Оставшись одна, Лили залилась слезами. Она не подала своему покинутому обожателю ни малейшей надежды и держала себя во время свидания так, что даже Кросби едва ли бы остался недоволен, но теперь, когда Имс удалился, сердце изменило ей. Она чувствовала, что любила его, не так горячо, как Кросби, но все же любила его нежно и искренно. Если бы Кросби знал ее мысли в эту минуту, я сомневаюсь, чтобы они ему понравились. Она залилась слезами и удалилась в глухую часть сада, где не могли бы ее увидеть ни мать, ни Белл при их возвращении.
Джонни Имс шел весьма тихо, размахивая тростью по воздуху и ударяя концом ее по слою пыли, все его мысли были заняты недавней сценой.
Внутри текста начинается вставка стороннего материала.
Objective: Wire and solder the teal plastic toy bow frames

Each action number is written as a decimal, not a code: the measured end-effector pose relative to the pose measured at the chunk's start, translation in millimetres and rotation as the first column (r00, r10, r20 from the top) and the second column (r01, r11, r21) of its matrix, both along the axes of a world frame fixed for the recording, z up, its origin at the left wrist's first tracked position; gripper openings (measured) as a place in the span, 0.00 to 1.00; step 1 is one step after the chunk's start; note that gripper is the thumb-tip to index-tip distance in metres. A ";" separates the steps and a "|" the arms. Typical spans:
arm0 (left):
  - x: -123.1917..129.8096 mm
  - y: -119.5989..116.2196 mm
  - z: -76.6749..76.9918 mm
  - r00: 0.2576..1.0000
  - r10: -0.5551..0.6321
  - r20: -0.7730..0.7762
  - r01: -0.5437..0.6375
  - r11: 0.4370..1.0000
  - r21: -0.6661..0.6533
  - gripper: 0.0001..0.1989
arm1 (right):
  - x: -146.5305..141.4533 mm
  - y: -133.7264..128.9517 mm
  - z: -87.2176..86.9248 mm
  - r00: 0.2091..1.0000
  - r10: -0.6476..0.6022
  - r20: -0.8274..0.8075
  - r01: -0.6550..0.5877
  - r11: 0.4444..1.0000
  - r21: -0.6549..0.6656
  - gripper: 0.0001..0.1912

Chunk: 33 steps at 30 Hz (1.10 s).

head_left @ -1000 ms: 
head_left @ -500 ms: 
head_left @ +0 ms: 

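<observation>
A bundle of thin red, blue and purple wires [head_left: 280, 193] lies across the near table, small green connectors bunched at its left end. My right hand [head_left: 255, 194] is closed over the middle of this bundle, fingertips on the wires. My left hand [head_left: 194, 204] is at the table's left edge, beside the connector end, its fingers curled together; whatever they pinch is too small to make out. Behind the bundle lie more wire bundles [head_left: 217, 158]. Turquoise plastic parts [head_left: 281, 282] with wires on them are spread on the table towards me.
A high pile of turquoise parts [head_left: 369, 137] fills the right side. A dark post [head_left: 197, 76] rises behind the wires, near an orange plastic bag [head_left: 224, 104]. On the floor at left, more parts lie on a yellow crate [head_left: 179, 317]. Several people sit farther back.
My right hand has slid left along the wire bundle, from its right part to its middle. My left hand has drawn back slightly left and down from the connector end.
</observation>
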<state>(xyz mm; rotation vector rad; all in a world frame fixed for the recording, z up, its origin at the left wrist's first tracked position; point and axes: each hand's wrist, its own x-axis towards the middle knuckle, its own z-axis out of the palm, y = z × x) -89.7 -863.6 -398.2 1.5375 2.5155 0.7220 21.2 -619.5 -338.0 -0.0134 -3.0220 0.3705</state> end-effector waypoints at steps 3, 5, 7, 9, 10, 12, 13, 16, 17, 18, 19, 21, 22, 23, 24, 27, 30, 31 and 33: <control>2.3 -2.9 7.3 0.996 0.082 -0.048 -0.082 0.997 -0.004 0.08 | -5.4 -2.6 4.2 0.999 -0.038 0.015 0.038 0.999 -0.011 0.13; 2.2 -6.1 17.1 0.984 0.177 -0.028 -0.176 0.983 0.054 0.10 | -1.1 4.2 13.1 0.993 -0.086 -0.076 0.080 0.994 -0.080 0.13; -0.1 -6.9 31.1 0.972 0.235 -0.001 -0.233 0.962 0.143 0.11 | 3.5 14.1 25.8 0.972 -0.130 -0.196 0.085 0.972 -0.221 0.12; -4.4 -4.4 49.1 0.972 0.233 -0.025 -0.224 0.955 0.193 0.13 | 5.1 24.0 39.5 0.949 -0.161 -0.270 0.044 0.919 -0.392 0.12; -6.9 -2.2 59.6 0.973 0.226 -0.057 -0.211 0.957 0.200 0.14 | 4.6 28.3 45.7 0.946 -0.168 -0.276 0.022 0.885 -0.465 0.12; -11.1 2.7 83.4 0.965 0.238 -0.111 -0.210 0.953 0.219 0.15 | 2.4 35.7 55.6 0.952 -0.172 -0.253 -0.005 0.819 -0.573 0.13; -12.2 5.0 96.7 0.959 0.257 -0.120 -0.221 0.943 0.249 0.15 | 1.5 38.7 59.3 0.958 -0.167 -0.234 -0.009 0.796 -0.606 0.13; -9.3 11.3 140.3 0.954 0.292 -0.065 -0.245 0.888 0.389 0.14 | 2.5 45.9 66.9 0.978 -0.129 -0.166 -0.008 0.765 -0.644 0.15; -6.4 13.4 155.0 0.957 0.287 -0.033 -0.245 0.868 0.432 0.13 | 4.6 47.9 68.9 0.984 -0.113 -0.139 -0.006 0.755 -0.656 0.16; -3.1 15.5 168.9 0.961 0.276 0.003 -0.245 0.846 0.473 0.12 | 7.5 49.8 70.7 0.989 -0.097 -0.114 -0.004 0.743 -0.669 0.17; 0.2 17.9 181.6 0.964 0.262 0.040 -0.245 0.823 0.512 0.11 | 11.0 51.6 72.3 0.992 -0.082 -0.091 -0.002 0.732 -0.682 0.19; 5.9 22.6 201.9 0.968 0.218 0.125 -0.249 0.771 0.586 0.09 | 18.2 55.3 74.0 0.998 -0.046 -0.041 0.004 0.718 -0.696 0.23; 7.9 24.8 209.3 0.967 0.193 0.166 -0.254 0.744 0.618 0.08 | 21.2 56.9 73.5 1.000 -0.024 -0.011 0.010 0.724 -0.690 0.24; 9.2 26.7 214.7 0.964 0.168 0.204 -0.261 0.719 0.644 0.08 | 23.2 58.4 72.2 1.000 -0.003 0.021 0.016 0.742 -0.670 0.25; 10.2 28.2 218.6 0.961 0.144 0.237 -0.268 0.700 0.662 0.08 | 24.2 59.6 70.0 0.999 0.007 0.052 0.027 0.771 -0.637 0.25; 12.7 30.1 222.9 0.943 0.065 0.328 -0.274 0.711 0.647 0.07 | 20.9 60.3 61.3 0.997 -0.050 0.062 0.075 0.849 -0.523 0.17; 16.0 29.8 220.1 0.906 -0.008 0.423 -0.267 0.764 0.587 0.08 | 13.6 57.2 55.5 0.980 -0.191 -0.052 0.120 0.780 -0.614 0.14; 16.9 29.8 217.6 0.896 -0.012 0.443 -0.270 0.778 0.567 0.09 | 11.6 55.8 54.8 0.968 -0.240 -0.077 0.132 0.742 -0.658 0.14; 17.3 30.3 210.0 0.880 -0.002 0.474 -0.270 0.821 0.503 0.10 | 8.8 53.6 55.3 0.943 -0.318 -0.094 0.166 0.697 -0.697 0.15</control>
Он сердился на себя, думая, что дурно разыграл свою роль, обвинял себя в том, что грубо обошелся с Лили и был самолюбив в выражении своей любви, он сердился также на признание Лили, что она любила Кросби более всего на свете. Он знал, что она иначе и не должна любить его, что это, во всяком случае, было в обыкновенном порядке вещей. Все же он думал, что при нем ей бы не следовало так выражаться. «Она может теперь презирать меня, – говорил он про себя, – но будет время, она станет презирать Кросби». Джонни был вполне уверен, что Кросби был злой, дурной, самолюбивый человек. Он чувствовал, что Лили за ним будет несчастлива. Он несколько сомневался еще, женится ли Кросби, и из этого сомнения старался извлечь для себя частицу утешения. Если Кросби покинет ее и если Джонни представится привилегия избить этого человека до смерти своими собственными кулаками, тогда мир не будет казаться ему постылым. Во всем этом он, конечно, был очень жесток относительно Лили, но разве Лили не жестоко поступила в отношении к нему?
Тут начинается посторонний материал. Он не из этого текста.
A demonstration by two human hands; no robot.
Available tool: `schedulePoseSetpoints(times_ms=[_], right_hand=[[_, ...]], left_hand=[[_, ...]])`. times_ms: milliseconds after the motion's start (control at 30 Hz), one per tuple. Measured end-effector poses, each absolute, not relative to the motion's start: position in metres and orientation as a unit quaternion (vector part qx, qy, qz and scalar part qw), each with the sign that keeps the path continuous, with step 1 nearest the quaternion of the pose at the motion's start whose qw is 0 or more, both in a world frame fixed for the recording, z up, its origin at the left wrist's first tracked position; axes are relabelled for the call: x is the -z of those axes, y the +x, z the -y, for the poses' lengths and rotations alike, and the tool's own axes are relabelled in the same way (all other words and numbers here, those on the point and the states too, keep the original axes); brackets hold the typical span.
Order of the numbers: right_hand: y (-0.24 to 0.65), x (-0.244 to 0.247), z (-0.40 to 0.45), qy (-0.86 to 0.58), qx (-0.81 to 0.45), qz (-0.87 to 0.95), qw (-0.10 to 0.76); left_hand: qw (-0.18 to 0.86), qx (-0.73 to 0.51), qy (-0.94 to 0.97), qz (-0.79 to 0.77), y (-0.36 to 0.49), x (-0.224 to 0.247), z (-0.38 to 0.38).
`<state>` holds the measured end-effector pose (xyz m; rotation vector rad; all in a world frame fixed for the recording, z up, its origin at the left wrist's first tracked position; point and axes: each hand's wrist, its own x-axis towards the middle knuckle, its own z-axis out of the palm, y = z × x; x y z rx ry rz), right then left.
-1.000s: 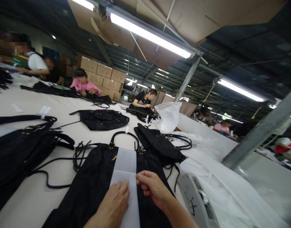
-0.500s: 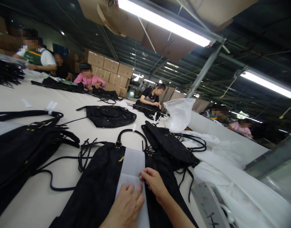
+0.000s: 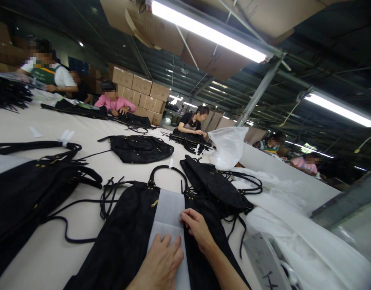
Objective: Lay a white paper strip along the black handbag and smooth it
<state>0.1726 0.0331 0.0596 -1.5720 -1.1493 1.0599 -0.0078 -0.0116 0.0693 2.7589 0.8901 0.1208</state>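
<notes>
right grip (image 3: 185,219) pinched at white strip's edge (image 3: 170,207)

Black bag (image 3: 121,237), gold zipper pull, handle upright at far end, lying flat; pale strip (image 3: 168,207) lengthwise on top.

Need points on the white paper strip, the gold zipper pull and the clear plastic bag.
White paper strip (image 3: 170,204): head view, upper part above the crease.
Gold zipper pull (image 3: 154,204): head view, middle of the tab.
Clear plastic bag (image 3: 227,147): head view, crumpled middle.
</notes>
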Motion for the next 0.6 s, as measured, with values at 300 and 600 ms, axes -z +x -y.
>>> schedulePoseSetpoints(times_ms=[300,600], right_hand=[[0.174,-0.071,-0.015,-0.579,-0.592,0.350,0.437],[0.169,-0.059,-0.021,-0.628,-0.508,0.416,0.418]], left_hand=[[0.133,-0.024,0.945,-0.297,-0.011,-0.087,0.013],[0.121,-0.027,0.945,-0.302,-0.009,-0.076,0.013]])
Он все еще размышлял об этих предметах, когда подошел к первому из гествикских пастбищ. Граница земли графа определялась очень ясно, от нее начиналась тенистая аллея тополей, тянувшаяся вдоль дороги, и свободное широкое зеленое поле, за которое признательны были и те, кто гулял на нем пешком, и кто катался верхом. Имс вышел на это поле и, углубленный в свои мысли, незаметно переменил тропинку, как вдруг он услышал на соседнем поле человеческий крик и мычанье быка. Джонни знал, что на этом поле паслось стадо скота графа Дегеста и что в этом стаде находился один особенный бык, которого граф ценил весьма высоко и считал своим фаворитом. Соседи говорили, что бык этот был если не бешеный, то по крайней мере злой, но лорд Дегест с своей стороны утверждал и даже хвастался, что бык его вовсе не имел дурных качеств. «Его дразнят ребятишки, а взрослые еще хуже ребятишек, – говорил граф. – Он никого не тронет, когда его не трогают». Руководимый этим правилом, граф привык смотреть на быка как на огромную рогатую, невинную овцу в своем стаде.
Джон Имс остановился, ему показалось, что он узнал голос графа и что в этом голосе выражалось отчаяние. Вслед за тем раздался в весьма близком от него расстоянии рев быка, при этом Джонни подбежал к воротам и, нисколько не думая о том, что делает, перелез через них и выступил на несколько шагов к середине поля.